* [What to do]: Having read the listing below, repeat it exactly.

* [Data excerpt]:
▼

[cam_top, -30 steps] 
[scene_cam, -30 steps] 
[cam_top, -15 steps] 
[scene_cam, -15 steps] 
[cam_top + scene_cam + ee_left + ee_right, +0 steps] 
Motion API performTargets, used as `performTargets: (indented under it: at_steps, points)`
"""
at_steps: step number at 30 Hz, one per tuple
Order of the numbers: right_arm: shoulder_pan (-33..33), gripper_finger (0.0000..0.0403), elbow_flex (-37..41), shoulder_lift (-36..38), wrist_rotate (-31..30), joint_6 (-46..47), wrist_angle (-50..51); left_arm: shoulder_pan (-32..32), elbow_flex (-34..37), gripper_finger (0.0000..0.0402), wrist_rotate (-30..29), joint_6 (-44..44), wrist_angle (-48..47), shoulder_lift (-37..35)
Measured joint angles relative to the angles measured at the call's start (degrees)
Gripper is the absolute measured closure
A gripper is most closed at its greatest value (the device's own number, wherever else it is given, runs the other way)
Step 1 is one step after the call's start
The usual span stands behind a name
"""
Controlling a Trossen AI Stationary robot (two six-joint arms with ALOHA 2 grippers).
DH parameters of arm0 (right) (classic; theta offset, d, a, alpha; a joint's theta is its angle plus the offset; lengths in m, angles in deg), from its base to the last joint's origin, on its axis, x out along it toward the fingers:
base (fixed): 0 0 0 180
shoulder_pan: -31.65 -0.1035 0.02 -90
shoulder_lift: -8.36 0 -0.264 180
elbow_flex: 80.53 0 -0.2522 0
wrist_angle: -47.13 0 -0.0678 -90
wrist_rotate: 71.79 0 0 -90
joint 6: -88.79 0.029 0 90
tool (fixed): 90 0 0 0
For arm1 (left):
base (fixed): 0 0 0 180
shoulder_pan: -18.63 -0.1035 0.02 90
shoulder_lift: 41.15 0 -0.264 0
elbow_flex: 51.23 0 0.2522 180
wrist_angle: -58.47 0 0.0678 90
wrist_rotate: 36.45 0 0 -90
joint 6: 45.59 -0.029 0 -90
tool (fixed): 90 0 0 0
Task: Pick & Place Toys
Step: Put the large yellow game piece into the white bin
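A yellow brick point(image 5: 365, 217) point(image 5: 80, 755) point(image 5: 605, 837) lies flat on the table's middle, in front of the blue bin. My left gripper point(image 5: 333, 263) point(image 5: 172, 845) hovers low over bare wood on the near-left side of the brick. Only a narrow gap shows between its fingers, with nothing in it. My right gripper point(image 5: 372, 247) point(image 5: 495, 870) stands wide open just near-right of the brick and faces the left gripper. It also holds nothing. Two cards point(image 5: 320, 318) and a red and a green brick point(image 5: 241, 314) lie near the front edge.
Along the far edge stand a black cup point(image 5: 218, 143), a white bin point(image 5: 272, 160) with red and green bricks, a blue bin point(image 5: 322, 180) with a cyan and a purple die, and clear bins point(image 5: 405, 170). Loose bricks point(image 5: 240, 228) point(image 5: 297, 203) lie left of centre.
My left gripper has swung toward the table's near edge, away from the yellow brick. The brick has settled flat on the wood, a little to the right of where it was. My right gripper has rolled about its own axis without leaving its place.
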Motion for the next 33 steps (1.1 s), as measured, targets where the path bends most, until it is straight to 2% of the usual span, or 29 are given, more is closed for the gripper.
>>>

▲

* [Exercise answer]:
[cam_top, -30 steps] 
[scene_cam, -30 steps] 
[cam_top, -15 steps] 
[scene_cam, -15 steps] 
[cam_top + scene_cam + ee_left + ee_right, +0 steps] 
Motion API performTargets, used as `performTargets: (indented under it: at_steps, points)`
"""
at_steps: step number at 30 Hz, one per tuple
Order of the numbers: right_arm: shoulder_pan (-33..33), gripper_finger (0.0000..0.0403), elbow_flex (-37..41), shoulder_lift (-36..38), wrist_rotate (-31..30), joint_6 (-46..47), wrist_angle (-50..51); left_arm: shoulder_pan (-32..32), elbow_flex (-34..37), gripper_finger (0.0000..0.0402), wrist_rotate (-30..29), joint_6 (-44..44), wrist_angle (-48..47), shoulder_lift (-37..35)
Measured joint angles relative to the angles measured at the call's start (degrees)
Gripper is the absolute measured closure
A gripper is most closed at its greatest value (the device's own number, wherever else it is given, runs the other way)
Step 1 is one step after the call's start
The usual span stands behind a name
"""
Controlling a Trossen AI Stationary robot (two six-joint arms with ALOHA 2 grippers).
DH parameters of arm0 (right) (classic; theta offset, d, a, alpha; a joint's theta is its angle plus the offset; lengths in m, angles in deg), from its base to the last joint's origin, on its axis, x out along it toward the fingers:
base (fixed): 0 0 0 180
shoulder_pan: -31.65 -0.1035 0.02 -90
shoulder_lift: -8.36 0 -0.264 180
elbow_flex: 80.53 0 -0.2522 0
wrist_angle: -47.13 0 -0.0678 -90
wrist_rotate: 71.79 0 0 -90
joint 6: -88.79 0.029 0 90
tool (fixed): 90 0 0 0
For arm1 (left):
base (fixed): 0 0 0 180
shoulder_pan: -18.63 -0.1035 0.02 90
shoulder_lift: 41.15 0 -0.264 0
elbow_flex: 51.23 0 0.2522 180
wrist_angle: -58.47 0 0.0678 90
wrist_rotate: 36.45 0 0 -90
joint 6: 45.59 -0.029 0 -90
tool (fixed): 90 0 0 0
Task: Pick & Place Toys
Step: Put the large yellow game piece into the white bin
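A yellow brick point(image 5: 365, 217) point(image 5: 80, 755) point(image 5: 605, 837) lies flat on the table's middle, in front of the blue bin. My left gripper point(image 5: 333, 263) point(image 5: 172, 845) hovers low over bare wood on the near-left side of the brick. Only a narrow gap shows between its fingers, with nothing in it. My right gripper point(image 5: 372, 247) point(image 5: 495, 870) stands wide open just near-right of the brick and faces the left gripper. It also holds nothing. Two cards point(image 5: 320, 318) and a red and a green brick point(image 5: 241, 314) lie near the front edge.
Along the far edge stand a black cup point(image 5: 218, 143), a white bin point(image 5: 272, 160) with red and green bricks, a blue bin point(image 5: 322, 180) with a cyan and a purple die, and clear bins point(image 5: 405, 170). Loose bricks point(image 5: 240, 228) point(image 5: 297, 203) lie left of centre.
My left gripper has swung toward the table's near edge, away from the yellow brick. The brick has settled flat on the wood, a little to the right of where it was. My right gripper has rolled about its own axis without leaving its place.
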Motion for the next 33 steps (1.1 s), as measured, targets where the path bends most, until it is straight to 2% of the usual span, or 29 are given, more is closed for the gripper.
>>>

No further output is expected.